Sobre a leitura*

As considerações desse texto passam por uma tentativa de pensar um procedimento essencial para o ensino: a leitura. Se no discurso universitário a leitura serve para o acúmulo de saber e os pontos obscurecidos da leitura são tomados como impotência em que o mal-entendido pode e deve ser suturado, no discurso analítico a leitura é um procedimento de perda que encontra sua estrutura justamente no mal-entendido suportado por um “não-para-ler”. Se, no primeiro, poderíamos tomar como direta a relação entre leitura e escrita, entre ensino e aprendizagem, no segundo, Lacan (2008, p. 43) aponta sua disjunção: “o que vocês o ensinam a ler, não tem absolutamente nada a ver, em caso algum, com o que vocês possam escrever a respeito”.

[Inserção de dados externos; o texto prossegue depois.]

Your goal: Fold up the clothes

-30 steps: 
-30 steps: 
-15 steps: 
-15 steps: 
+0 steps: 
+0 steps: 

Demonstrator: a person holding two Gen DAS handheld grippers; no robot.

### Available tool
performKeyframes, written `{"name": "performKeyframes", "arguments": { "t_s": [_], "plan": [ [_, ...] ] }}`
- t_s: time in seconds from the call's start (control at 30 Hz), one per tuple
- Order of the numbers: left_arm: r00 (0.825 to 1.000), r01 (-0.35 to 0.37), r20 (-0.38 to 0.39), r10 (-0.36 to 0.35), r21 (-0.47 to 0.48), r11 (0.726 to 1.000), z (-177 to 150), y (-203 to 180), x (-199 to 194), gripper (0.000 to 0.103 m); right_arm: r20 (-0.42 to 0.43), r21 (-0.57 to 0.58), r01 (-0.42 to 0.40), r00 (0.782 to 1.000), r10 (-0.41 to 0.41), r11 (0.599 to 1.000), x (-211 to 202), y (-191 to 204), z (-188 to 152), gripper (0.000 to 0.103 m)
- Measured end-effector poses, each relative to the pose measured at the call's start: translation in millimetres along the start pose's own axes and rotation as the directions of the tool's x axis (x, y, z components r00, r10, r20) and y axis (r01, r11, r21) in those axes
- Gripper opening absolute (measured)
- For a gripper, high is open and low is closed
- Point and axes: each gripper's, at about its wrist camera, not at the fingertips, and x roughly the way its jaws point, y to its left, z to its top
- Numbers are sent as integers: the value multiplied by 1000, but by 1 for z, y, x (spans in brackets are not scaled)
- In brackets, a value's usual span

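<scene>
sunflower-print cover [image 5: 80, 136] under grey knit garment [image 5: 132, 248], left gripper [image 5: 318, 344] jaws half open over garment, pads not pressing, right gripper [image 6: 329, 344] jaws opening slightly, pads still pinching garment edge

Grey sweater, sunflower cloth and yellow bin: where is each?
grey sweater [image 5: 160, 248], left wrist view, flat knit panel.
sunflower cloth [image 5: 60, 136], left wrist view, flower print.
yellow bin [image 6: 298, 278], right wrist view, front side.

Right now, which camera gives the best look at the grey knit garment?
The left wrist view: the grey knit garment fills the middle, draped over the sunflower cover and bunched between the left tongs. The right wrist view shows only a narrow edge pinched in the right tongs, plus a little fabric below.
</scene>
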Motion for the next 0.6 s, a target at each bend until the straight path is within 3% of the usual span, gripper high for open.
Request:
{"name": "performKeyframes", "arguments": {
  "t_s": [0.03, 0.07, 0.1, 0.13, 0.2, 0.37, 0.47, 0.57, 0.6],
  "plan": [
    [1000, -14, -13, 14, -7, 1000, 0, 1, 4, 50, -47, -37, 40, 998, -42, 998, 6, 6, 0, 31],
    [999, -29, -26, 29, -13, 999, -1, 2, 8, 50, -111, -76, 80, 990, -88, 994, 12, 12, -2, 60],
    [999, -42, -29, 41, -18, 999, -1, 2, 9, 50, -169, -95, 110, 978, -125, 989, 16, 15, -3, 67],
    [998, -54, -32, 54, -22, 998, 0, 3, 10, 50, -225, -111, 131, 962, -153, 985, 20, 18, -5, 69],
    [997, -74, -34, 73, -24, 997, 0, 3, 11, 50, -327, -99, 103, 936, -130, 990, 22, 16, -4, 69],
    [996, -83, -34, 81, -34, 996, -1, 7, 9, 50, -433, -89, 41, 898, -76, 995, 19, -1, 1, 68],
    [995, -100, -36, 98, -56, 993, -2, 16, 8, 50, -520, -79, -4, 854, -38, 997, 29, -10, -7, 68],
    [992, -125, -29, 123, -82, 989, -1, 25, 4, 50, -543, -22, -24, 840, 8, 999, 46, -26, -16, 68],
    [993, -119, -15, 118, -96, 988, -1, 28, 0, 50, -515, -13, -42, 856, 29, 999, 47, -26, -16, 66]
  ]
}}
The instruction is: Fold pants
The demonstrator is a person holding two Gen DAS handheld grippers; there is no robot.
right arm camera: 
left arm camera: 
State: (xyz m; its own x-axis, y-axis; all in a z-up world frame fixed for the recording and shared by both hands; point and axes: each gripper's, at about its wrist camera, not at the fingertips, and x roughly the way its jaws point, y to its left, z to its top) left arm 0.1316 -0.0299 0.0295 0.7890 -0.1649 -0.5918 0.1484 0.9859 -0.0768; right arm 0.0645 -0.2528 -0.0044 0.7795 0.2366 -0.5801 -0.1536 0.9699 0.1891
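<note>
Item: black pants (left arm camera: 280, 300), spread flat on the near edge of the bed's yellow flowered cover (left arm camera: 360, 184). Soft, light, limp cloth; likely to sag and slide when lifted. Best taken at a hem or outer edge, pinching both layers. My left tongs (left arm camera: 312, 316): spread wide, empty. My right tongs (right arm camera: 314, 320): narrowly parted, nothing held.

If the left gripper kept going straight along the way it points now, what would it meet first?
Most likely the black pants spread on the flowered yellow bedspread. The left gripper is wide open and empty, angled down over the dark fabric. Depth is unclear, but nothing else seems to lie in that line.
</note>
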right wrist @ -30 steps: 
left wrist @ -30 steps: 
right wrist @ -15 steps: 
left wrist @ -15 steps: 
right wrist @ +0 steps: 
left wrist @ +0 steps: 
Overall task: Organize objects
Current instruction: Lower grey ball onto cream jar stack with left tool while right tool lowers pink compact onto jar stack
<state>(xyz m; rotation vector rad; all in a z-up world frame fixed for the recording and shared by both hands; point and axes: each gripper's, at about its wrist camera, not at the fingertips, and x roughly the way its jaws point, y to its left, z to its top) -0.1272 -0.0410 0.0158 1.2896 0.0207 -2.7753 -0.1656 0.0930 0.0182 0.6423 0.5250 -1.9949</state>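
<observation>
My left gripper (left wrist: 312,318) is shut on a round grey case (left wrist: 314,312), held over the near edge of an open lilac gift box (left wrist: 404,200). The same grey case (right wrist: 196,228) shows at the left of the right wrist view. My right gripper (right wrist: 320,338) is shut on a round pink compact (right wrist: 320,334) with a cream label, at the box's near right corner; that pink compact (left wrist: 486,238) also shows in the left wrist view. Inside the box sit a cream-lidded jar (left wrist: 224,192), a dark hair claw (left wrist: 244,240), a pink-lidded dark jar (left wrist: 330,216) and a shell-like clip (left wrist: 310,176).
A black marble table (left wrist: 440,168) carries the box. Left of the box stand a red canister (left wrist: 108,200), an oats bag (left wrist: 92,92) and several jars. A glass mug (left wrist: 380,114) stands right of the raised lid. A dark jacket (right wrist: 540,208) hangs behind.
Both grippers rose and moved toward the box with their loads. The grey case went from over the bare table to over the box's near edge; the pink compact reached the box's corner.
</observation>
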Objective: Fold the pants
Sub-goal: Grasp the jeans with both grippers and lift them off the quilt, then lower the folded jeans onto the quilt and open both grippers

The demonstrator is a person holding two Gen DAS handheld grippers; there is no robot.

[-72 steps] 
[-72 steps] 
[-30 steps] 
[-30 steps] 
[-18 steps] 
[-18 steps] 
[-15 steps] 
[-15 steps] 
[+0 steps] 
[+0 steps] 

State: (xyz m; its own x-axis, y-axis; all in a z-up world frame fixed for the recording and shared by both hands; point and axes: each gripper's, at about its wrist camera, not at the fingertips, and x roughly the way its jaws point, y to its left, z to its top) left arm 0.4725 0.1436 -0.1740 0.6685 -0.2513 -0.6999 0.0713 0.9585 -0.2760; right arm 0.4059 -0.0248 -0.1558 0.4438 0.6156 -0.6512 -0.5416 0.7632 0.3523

A leitura é um ato que fica suspenso entre o objetivo (o texto) e o subjetivo (o texto do leitor). Poderíamos dizer que alguém lê um texto a partir dos textos que leu do mundo, daquilo que comporta o seu texto. E, mais ainda, ou talvez, sobretudo, mobilizado pelo ilegível desse texto, seu fora de sentido. Sendo assim, há sempre uma surpresa na leitura – ela invariavelmente é diferente. Jamais se esgotará a obra de Lacan, por exemplo, embora ela seja limitada, sua leitura, no entanto, é infinita.

A dimensão do saber vincula-se ao inconsciente como uma máquina de leitura, “e não é outra coisa, essa história do inconsciente, de vocês. Não só vocês supõem que ele sabe ler, como supõem que ele pode aprender a ler”. “Ele é estruturado por uma linguagem”, insiste Lacan (2008, p. 53), “como os ajuntamentos de que se tratam na teoria dos conjuntos como sendo letras”. Trata-se de produzir, construir, um sentido no texto.

A premissa de que a leitura cria um contexto, no entanto, não garante que haja compreensão, mas apenas referência. Será Lacan que incomodará mais ainda essa perspectiva: na contracapa dos Outros Escritos, ele diz: Pas-à-lire. Não-para-ler. E, perguntamos: como ler essa indicação de um livro que se chama justamente Outros Escritos e que abre justamente com um texto sobre literatura? Se é não-para-ler, podemos fazer qualquer coisa com o texto. E destaco aqui a dimensão do fazer.

Essa advertência, contudo, parece menos como um indicativo de “para não ler”, que é própria do movimento da leitura como afirma Barthes (2004, p. 17): “é o próprio ritmo daquilo que se lê e do que não se lê que produz o prazer dos grandes relatos”. Não-para-ler parece estar mais próximo de uma proposição em que o texto se daria para nãotoda leitura. Se um texto é não-para-ler é porque ele aponta não só para o ilegível da escrita, mas também para que com o ilegível apareça a dimensão do fazer que é, paradoxalmente, tributário do que é passível de leitura. Poderíamos pensar, com Miller, que os escritos são não-para-ler um sentido, para poder depreender da escrita um fazer? E, se a hipótese é valida, como introduzir a (nãotoda) leitura de Lacan na universidade?

Referências:

Barthes, R. O prazer do texto. São Paulo: Perspectiva, 2004.

Lacan, J. O seminário, livro 20, mais, ainda. Rio de Janeiro: Jorge Zahar, 2008.

Lacan, J. Outros Escritos. Rio de Janeiro: Jorge Zahar, 2003.

Miller, J.-A. Piezas Sueltas. Buenos Aires: Paidós, 2013.

*Texto apresentado no primeiro encontro da Rede IUFI em setembro de 2017.